Memorialized in Literature

In Toole’s Pulitzer Prize–winning comic novel A Confederacy of Dunces, Ignatius Reilly is a slovenly, elephantine, 30-year-old man who lives with his widowed mother on Constantinople Street in uptown New Orleans. He prefers to spend his days playing his lute and pontificating about metaphysics and the decline of American morals, but his indolent routine is destroyed when his mother forces him to get a job. One day, after failing as an office worker, he wanders into Paradise Vendors and eats four hot dogs he cannot pay for. Threatened with arrest, he agrees to push a Paradise hot dog cart to work off his debt.

Mrs. Reilly is appalled that her son is a “weenie man” working out on the streets “like a bum.” To Ignatius, his mother’s dismay gives the job a certain appeal. He likes being away from the direct supervision of a boss and enjoys wearing his uniform white smock because it “flows freely around the human form” like an academic gown. When his boss demands that he wear a red sateen pirate’s scarf and a novelty earring while working near Pirate’s Alley, Ignatius thinks he “appears fetching in a rather dramatic way,” but his mother laments that he’s “dressed like a Mardi Gras” and makes plans to have him committed to the mental ward at Charity Hospital.
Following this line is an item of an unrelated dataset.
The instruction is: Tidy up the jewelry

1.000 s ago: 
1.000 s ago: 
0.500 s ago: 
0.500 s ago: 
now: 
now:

In truth, Lucky Dogs vendors do not wear costumes, but there has never been any doubt about the connection between the fiction of Paradise hot dogs and the reality of Lucky Dogs. The link between Lucky Dogs and Paradise Vending is further strengthened by a quirk of New Orleans zoning. By law, the only hot dog carts permitted to operate in the French Quarter are those owned by Lucky Dogs. This law was upheld by the US Supreme Court in 1976 in the case New Orleans v. Dukes. Nancy Dukes was the co-owner of Louisiana Concessions, a company that sold snacks and drinks from a homemade vending cart in the Quarter. In 1972, in an attempt to maintain the historic character of the neighborhood, the city decreed that only businesses that had been operating in the Quarter since 1964 could sell food from carts in the area. The only two food vendors that met this qualification were Lucky Dogs and an ice cream seller named Oliver Roberts. Dukes argued unsuccessfully that the ordinance created a monopoly and violated her rights under the Fourteenth Amendment.